● TRY IT:
Copy nothing from the entries below except the lines from the one containing "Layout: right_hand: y" through the one containing "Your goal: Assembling", and copy those exactly.

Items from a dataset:
• • • •
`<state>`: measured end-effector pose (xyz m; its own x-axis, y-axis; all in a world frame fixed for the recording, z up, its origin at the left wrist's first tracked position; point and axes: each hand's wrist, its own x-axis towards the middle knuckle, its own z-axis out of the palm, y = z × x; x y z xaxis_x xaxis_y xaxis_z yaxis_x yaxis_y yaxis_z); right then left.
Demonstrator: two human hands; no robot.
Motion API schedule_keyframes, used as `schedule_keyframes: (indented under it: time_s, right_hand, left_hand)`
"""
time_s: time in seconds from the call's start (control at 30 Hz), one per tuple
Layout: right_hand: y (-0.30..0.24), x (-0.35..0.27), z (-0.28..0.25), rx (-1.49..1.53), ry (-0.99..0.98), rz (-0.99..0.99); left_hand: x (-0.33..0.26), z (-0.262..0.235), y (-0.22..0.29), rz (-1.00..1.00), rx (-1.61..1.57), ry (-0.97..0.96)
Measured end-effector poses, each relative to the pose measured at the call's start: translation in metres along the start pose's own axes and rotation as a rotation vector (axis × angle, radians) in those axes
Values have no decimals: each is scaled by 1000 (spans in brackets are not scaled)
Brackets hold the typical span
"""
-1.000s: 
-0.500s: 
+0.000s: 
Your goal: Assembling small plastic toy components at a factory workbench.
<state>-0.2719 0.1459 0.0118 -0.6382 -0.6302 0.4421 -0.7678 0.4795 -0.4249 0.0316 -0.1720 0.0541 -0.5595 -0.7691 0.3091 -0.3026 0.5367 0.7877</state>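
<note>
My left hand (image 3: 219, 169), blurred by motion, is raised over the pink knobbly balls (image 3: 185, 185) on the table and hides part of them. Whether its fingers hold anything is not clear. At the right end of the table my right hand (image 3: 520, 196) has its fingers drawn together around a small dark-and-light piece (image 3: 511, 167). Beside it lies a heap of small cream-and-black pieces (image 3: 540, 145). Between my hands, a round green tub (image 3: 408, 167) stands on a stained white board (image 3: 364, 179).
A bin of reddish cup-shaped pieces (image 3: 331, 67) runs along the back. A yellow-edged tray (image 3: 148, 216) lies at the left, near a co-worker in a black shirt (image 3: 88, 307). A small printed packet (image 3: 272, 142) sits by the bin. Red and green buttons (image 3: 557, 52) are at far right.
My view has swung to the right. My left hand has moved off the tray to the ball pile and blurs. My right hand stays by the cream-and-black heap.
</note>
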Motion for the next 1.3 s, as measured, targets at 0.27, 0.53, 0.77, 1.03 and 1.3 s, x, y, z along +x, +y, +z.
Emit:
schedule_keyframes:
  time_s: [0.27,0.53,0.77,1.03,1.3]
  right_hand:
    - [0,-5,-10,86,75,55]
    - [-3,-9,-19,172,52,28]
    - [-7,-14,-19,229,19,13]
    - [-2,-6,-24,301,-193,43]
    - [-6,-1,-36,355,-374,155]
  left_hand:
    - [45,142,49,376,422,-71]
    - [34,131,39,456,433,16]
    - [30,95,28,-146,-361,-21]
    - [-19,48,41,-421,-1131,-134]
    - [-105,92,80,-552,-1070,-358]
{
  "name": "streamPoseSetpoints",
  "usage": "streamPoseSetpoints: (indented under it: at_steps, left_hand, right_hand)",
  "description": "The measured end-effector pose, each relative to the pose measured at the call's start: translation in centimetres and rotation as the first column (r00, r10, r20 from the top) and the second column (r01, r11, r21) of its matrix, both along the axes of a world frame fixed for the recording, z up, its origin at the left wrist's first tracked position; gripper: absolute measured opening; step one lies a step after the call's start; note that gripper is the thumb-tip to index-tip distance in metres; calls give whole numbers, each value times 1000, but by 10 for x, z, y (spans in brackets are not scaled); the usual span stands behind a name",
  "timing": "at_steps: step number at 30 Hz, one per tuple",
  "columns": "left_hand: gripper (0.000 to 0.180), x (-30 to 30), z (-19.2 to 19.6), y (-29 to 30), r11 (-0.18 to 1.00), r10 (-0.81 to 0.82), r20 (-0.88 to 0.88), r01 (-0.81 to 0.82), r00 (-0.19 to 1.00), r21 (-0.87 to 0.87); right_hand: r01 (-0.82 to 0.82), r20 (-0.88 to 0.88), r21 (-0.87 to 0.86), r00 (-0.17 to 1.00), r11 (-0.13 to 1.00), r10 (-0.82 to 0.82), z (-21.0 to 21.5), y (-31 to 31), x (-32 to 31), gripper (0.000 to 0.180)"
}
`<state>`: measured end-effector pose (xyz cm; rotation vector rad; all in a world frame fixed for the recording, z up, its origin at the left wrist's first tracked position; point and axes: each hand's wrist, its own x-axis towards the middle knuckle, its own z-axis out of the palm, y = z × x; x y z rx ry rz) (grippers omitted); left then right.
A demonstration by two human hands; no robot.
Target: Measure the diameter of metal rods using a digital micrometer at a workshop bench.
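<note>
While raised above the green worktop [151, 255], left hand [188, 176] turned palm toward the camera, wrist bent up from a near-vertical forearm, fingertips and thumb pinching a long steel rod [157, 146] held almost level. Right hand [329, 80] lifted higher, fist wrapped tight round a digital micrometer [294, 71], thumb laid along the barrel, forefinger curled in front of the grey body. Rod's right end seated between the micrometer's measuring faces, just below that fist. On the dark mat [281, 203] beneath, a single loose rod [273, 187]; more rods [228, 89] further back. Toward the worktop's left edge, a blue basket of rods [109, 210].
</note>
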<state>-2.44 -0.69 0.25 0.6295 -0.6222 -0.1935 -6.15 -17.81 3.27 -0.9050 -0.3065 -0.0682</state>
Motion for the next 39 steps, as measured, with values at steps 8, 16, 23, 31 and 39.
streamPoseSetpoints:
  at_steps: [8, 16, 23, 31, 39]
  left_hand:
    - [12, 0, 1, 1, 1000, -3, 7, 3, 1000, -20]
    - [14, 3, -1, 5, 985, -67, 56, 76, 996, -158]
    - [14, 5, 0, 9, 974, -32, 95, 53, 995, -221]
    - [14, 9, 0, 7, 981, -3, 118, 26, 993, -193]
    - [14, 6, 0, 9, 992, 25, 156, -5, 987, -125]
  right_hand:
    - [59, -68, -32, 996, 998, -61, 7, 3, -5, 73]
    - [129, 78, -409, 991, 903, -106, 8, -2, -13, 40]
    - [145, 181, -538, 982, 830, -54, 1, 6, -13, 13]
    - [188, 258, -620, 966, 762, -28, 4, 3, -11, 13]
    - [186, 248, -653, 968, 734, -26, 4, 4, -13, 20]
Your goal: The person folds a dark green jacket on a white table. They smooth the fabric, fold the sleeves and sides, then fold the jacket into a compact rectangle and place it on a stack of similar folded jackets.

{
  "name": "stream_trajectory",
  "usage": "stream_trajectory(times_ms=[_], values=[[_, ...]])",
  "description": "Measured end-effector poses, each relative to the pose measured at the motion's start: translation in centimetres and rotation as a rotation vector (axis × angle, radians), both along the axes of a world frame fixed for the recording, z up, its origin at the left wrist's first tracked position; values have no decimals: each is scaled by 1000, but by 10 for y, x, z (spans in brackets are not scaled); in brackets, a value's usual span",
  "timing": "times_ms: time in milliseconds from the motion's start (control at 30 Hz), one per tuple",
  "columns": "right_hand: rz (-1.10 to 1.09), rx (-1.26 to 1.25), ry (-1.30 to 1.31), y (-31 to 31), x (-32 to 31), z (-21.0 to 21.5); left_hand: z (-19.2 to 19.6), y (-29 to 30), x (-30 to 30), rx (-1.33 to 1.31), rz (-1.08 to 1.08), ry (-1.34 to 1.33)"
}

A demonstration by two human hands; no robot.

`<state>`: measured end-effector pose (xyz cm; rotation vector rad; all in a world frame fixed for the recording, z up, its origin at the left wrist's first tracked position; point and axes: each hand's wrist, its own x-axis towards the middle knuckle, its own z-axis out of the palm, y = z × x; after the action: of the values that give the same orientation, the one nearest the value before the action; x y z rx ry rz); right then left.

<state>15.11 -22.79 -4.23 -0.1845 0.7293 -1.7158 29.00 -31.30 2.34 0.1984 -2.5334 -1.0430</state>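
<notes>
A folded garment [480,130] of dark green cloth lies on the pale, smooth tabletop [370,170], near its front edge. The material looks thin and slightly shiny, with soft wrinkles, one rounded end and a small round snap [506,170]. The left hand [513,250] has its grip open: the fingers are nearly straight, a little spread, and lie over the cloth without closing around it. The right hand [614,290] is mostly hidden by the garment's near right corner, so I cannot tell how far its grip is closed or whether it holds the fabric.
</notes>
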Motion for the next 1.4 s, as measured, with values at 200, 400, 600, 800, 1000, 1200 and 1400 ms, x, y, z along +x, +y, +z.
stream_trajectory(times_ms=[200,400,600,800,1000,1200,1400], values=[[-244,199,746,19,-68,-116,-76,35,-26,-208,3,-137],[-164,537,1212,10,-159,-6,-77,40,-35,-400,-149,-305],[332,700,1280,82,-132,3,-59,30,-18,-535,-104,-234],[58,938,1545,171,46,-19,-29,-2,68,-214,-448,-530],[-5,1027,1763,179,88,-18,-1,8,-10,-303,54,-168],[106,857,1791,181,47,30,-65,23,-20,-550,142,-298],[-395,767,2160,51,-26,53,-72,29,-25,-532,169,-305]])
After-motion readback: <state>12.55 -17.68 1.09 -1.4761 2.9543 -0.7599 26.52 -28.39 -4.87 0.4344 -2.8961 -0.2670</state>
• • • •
● SOLUTION TO THIS TASK:
Layout: right_hand: y (-0.30..0.24), x (-0.35..0.27), z (-0.28..0.25), rx (-1.49..1.53), ry (-0.99..0.98), rz (-0.99..0.99); left_hand: x (-0.33..0.26), z (-0.262..0.235), y (-0.22..0.29), rz (-1.00..1.00), rx (-1.61..1.57), ry (-0.97..0.96)
Measured end-effector poses, each relative to the pose measured at the call's start: translation in metres along the start pose's own axes and rotation as a rotation vector (axis × angle, radians) in those axes
Values have no decimals: each is scaled by 1000 (spans in brackets are not scaled)
Brackets hold the typical span
"""
-1.000s: 
-0.500s: 
+0.000s: 
Your goal: Assembling small plastic toy components at a factory workbench.

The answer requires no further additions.